Transcribe word for word the lines below from the line with "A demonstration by" through the line with "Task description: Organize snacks", ends included.

━━━ Task material

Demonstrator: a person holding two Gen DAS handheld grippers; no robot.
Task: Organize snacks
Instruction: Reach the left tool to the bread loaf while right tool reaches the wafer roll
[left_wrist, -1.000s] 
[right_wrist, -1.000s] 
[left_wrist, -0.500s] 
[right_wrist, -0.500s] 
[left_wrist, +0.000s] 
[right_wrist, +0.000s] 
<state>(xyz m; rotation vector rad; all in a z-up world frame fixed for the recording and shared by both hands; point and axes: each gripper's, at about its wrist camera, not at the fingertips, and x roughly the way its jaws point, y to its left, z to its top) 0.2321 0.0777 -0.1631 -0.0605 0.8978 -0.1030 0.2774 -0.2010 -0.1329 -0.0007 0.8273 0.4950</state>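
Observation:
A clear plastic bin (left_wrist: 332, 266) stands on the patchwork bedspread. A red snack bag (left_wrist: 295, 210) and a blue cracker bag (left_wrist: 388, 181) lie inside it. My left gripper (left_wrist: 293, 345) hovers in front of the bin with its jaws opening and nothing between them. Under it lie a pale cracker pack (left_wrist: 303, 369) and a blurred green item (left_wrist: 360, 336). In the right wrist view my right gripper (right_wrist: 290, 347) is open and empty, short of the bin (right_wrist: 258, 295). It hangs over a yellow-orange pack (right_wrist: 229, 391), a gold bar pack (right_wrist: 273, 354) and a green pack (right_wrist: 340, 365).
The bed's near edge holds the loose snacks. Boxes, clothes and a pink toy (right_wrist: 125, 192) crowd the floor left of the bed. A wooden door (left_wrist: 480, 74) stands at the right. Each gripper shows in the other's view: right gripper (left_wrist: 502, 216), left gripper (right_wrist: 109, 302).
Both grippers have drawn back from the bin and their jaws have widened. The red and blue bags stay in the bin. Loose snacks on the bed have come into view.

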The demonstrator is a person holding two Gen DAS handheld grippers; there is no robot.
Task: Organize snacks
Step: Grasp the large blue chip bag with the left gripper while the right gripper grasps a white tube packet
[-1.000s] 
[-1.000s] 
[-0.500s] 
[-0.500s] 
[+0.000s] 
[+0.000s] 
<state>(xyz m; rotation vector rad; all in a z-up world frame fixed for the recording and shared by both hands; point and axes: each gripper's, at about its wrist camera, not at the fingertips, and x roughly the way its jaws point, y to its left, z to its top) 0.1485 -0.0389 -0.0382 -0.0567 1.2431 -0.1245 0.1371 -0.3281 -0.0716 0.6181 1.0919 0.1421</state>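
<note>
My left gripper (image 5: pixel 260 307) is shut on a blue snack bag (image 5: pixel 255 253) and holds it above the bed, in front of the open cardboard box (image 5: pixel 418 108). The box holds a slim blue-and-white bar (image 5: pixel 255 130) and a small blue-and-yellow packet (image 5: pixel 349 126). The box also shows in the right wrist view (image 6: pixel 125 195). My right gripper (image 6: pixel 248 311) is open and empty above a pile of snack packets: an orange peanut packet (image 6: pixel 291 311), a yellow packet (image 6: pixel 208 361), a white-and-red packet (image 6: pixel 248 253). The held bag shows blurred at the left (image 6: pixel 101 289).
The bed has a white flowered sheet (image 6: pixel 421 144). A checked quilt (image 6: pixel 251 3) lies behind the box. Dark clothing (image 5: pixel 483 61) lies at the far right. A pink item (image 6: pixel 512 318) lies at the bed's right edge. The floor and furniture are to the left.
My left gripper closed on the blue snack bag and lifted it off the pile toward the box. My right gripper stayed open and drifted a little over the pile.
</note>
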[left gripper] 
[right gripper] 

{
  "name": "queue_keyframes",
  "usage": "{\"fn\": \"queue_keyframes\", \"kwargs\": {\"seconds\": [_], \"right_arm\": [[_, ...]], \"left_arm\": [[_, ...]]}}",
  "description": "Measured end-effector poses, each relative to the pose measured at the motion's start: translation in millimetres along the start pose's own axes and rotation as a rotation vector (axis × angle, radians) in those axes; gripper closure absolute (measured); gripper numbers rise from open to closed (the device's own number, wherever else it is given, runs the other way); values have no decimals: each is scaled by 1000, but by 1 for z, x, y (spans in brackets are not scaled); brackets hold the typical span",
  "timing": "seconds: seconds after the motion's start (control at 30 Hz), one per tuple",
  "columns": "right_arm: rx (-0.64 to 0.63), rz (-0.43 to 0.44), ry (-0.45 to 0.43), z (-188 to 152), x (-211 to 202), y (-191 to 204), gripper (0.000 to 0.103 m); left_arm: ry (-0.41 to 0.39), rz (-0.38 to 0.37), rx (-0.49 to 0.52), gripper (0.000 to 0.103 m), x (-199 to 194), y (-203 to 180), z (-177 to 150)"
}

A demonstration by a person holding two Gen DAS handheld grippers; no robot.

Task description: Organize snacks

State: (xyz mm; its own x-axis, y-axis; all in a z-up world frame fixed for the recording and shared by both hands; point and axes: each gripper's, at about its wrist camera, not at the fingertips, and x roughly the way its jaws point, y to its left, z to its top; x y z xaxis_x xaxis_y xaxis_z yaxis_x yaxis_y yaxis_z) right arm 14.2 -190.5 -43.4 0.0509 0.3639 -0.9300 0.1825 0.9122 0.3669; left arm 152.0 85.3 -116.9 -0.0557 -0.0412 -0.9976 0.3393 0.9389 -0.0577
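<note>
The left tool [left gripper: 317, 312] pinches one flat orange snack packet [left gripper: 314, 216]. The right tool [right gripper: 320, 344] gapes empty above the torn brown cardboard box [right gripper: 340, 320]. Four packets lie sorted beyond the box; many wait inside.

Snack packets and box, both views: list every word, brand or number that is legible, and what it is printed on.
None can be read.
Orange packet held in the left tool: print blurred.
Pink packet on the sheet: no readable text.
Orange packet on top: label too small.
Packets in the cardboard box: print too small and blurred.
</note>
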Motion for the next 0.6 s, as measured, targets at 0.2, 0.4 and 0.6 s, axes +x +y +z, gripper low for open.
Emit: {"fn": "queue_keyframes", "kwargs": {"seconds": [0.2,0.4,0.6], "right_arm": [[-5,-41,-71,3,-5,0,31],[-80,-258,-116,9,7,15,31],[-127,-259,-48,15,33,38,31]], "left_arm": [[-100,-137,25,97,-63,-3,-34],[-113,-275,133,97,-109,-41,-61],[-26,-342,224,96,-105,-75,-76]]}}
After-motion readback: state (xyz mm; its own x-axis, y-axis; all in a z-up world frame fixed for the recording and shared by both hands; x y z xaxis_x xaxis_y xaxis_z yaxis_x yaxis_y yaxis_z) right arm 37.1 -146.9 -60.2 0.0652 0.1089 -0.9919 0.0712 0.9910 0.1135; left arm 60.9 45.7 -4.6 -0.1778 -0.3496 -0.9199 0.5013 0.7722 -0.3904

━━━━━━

▸ **Response below**
A demonstration by a person holding two Gen DAS handheld grippers; no robot.

Task description: Organize snacks

This finishes the exercise.